Closed Ardun21 closed 4 years ago
How can we reproduce a performance-standby node?
We tested this against a Vault Enterprise v1.2.3 HA cluster (using Consul as the back-end). Our cluster consists of 3 Vault Enterprise nodes and 5 Consul OSS nodes, but as long as you have at least two Vault Enterprise nodes running in some sort of HA cluster, I believe you should see this issue.
I just pointed my test app directly at one of the HA standby nodes (which by default run in "performance standby" mode on Vault Enterprise) and I was able to produce the health check failure.
You can verify that a given Vault Enterprise node is in performance standby mode by checking the response body of the sys/health API:
curl -k $VAULT_ADDR/v1/sys/health | jq .
% Total % Received % Xferd Average Speed Time Time Time Current
Dload Upload Total Spent Left Speed
100 297 100 297 0 0 461 0 --:--:-- --:--:-- --:--:-- 461
{
"initialized": true,
"sealed": false,
"standby": true,
"performance_standby": true,
"replication_performance_mode": "disabled",
"replication_dr_mode": "disabled",
"server_time_utc": 1585758353,
"version": "1.2.3+prem",
"cluster_name": "vault-cluster-cd10e9e9",
"cluster_id": "ae4fa9b2-d2ca-33d5-2d80-53255cdbdd55"
}
If you check the headers, you'll also see that performance standby nodes return a unique HTTP code, 473, which is referenced both in the above error and in the sys/health docs
Thanks. The issue is caused only when using the synchronous API. The reactive API is not affected. The underlying cause is that Spring Framework's RestTemplate
(DefaultResponseErrorHandler
) consumes the error response body twice. Once to assembly the error message and once for the responseBody
in UnknownHttpStatusCodeException
in prior to Spring Framework 5.2.5.
The issue is already addressed within Spring Framework 5.2.5 (see https://github.com/spring-projects/spring-framework/pull/24595) which then just requires an upgrade on your side.

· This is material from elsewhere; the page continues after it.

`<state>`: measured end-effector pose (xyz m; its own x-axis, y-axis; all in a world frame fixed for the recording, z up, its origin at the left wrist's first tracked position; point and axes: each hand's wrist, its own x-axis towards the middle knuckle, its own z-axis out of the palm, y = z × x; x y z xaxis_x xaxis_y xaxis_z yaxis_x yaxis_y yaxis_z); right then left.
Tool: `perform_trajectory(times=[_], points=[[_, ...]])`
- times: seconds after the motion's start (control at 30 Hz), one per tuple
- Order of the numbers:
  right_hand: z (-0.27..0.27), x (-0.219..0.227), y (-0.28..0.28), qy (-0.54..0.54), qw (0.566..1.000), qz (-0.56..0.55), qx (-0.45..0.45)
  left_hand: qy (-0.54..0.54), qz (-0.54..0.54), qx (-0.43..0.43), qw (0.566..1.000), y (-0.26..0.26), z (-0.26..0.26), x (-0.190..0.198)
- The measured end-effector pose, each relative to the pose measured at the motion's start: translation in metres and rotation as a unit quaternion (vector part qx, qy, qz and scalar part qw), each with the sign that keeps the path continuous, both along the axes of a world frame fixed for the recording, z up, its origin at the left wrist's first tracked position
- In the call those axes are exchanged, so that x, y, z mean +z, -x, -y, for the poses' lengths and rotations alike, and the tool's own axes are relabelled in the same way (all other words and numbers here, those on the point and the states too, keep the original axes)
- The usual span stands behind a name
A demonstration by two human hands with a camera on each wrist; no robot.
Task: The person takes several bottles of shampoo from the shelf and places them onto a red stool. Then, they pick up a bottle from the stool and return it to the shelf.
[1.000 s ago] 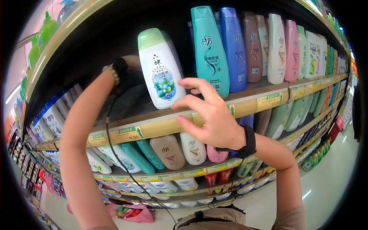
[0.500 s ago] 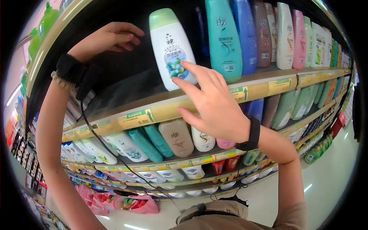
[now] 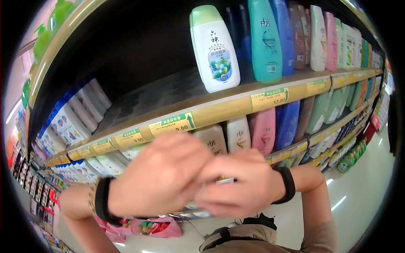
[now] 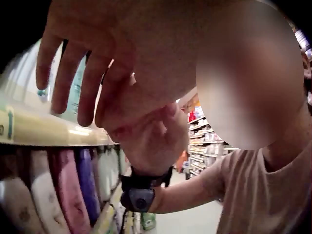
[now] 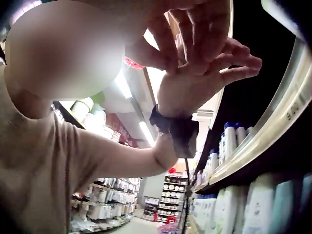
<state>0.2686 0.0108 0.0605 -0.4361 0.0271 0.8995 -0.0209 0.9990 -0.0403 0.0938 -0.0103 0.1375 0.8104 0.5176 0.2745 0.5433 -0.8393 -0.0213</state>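
Drawn back from the shelf (image 3: 147, 103), both hands (image 3: 158, 175) (image 3: 244, 187) overlap and touch, left fingers (image 4: 67, 83) straight, right grip unclear.

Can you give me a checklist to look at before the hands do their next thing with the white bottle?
1. White bottle stands on its base on the upper shelf: ok.
2. Its label faces out: ok.
3. There's a gap between it and the teal bottle: ok.
4. Left hand and right hand are apart: not ok, they overlap in the head view.
5. A hand is on the white bottle: not ok, neither touches it.
6. It's full: cannot tell, its insides don't show.
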Motion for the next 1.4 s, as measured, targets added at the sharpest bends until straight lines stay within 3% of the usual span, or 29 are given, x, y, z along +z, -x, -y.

After updating to spring-cloud-starter-vault-config version 2.2.2.RELEASE, I'm still seeing the health check report a "DOWN" status for a Vault Enterprise node which is running performance standby mode. Looking through the history of this project, it appears as though the commit to address this was added in 2.2.0, but I've tried with 2.2.0, 2.2.1, and 2.2.2 and each time I get the same results when I hit the actuator/health endpoint:
org.springframework.web.client.UnknownHttpStatusCodeException: 473 status code 473: [{"initialized":true,"sealed":false,"standby":true,"performance_standby":true,"replication_performance_mode":"disabled","replication_dr_mode":"disabled","server_time_utc":1585688437,"version":"1.2.3+prem","cluster_name":"vault-cluster-f21cff50","cluster_id":"a5137abb-6a0c-058f-2679-00dceb119c1a"}